◆ What is needed: What you return must match the listing below exactly.

====== Dataset content

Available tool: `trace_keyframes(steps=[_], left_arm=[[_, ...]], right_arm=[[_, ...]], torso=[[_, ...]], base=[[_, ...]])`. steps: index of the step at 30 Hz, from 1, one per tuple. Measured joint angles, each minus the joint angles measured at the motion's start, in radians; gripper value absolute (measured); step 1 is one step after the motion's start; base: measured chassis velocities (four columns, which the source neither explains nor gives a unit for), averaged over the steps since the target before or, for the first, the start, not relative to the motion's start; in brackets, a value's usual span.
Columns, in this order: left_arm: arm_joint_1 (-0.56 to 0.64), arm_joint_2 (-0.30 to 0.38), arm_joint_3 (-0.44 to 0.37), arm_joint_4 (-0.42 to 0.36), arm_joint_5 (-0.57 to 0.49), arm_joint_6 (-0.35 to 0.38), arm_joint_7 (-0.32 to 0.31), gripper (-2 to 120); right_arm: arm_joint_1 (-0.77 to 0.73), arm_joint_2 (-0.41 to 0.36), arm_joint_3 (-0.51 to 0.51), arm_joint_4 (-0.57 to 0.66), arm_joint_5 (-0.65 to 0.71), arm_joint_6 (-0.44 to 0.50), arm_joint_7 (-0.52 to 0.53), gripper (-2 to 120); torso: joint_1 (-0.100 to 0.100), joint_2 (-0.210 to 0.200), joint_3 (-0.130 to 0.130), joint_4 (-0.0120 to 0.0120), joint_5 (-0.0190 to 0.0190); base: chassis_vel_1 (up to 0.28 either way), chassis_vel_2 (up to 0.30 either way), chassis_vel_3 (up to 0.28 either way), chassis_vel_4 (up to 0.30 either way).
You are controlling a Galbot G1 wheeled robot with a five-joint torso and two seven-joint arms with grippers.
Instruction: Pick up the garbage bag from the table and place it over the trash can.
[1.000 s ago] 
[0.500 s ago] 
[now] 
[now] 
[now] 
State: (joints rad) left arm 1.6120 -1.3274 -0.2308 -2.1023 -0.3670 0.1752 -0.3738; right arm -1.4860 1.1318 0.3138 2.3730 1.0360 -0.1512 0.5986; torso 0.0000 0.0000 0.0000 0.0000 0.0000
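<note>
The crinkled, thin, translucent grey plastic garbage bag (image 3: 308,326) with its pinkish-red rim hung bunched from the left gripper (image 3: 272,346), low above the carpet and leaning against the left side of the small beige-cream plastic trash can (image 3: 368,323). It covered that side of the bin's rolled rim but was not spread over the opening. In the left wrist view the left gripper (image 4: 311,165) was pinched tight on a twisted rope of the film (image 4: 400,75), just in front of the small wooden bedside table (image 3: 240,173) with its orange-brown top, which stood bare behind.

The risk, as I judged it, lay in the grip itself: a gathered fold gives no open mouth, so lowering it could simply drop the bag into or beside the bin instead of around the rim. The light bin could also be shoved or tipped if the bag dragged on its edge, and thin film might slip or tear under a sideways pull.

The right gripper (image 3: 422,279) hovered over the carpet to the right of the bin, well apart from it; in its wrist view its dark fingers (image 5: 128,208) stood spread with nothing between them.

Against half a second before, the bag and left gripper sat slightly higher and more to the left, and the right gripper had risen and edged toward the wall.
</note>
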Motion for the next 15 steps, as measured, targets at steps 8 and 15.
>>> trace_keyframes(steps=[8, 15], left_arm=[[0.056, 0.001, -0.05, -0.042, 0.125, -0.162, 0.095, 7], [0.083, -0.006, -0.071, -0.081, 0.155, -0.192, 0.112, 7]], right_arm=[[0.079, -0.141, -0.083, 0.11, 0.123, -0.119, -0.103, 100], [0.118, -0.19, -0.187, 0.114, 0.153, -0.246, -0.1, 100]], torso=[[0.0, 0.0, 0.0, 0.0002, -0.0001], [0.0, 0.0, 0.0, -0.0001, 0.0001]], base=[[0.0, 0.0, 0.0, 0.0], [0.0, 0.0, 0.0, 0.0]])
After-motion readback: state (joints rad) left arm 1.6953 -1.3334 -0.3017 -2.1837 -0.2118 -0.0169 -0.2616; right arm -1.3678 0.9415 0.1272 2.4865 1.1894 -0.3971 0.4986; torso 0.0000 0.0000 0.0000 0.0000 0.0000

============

◆ Solution for this exercise:
Available tool: `trace_keyframes(steps=[_], left_arm=[[_, ...]], right_arm=[[_, ...]], torso=[[_, ...]], base=[[_, ...]])`. steps: index of the step at 30 Hz, from 1, one per tuple. Measured joint angles, each minus the joint angles measured at the motion's start, in radians; gripper value absolute (measured); step 1 is one step after the motion's start; base: measured chassis velocities (four columns, which the source neither explains nor gives a unit for), averaged over the steps since the target before or, for the first, the start, not relative to the motion's start; in brackets, a value's usual span.
Columns, in this order: left_arm: arm_joint_1 (-0.56 to 0.64), arm_joint_2 (-0.30 to 0.38), arm_joint_3 (-0.44 to 0.37), arm_joint_4 (-0.42 to 0.36), arm_joint_5 (-0.57 to 0.49), arm_joint_6 (-0.35 to 0.38), arm_joint_7 (-0.32 to 0.31), gripper (-2 to 120); right_arm: arm_joint_1 (-0.77 to 0.73), arm_joint_2 (-0.41 to 0.36), arm_joint_3 (-0.51 to 0.51), arm_joint_4 (-0.57 to 0.66), arm_joint_5 (-0.65 to 0.71), arm_joint_6 (-0.44 to 0.50), arm_joint_7 (-0.52 to 0.53), gripper (-2 to 120); torso: joint_1 (-0.100 to 0.100), joint_2 (-0.210 to 0.200), joint_3 (-0.130 to 0.130), joint_4 (-0.0120 to 0.0120), joint_5 (-0.0190 to 0.0190); base: chassis_vel_1 (up to 0.28 either way), chassis_vel_2 (up to 0.30 either way), chassis_vel_3 (up to 0.28 either way), chassis_vel_4 (up to 0.30 either way).
You are controlling a Galbot G1 wheeled robot with a five-joint torso and two seven-joint arms with grippers.
Instruction: Pick up the garbage bag from the table and place it over the trash can.
[1.000 s ago] 
[0.500 s ago] 
[now] 
[now] 
[now] 
State: (joints rad) left arm 1.6120 -1.3274 -0.2308 -2.1023 -0.3670 0.1752 -0.3738; right arm -1.4860 1.1318 0.3138 2.3730 1.0360 -0.1512 0.5986; torso 0.0000 0.0000 0.0000 0.0000 0.0000
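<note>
The crinkled, thin, translucent grey plastic garbage bag (image 3: 308,326) with its pinkish-red rim hung bunched from the left gripper (image 3: 272,346), low above the carpet and leaning against the left side of the small beige-cream plastic trash can (image 3: 368,323). It covered that side of the bin's rolled rim but was not spread over the opening. In the left wrist view the left gripper (image 4: 311,165) was pinched tight on a twisted rope of the film (image 4: 400,75), just in front of the small wooden bedside table (image 3: 240,173) with its orange-brown top, which stood bare behind.

The risk, as I judged it, lay in the grip itself: a gathered fold gives no open mouth, so lowering it could simply drop the bag into or beside the bin instead of around the rim. The light bin could also be shoved or tipped if the bag dragged on its edge, and thin film might slip or tear under a sideways pull.

The right gripper (image 3: 422,279) hovered over the carpet to the right of the bin, well apart from it; in its wrist view its dark fingers (image 5: 128,208) stood spread with nothing between them.

Against half a second before, the bag and left gripper sat slightly higher and more to the left, and the right gripper had risen and edged toward the wall.
</note>
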Motion for the next 15 steps, as measured, targets at steps 8 and 15.
>>> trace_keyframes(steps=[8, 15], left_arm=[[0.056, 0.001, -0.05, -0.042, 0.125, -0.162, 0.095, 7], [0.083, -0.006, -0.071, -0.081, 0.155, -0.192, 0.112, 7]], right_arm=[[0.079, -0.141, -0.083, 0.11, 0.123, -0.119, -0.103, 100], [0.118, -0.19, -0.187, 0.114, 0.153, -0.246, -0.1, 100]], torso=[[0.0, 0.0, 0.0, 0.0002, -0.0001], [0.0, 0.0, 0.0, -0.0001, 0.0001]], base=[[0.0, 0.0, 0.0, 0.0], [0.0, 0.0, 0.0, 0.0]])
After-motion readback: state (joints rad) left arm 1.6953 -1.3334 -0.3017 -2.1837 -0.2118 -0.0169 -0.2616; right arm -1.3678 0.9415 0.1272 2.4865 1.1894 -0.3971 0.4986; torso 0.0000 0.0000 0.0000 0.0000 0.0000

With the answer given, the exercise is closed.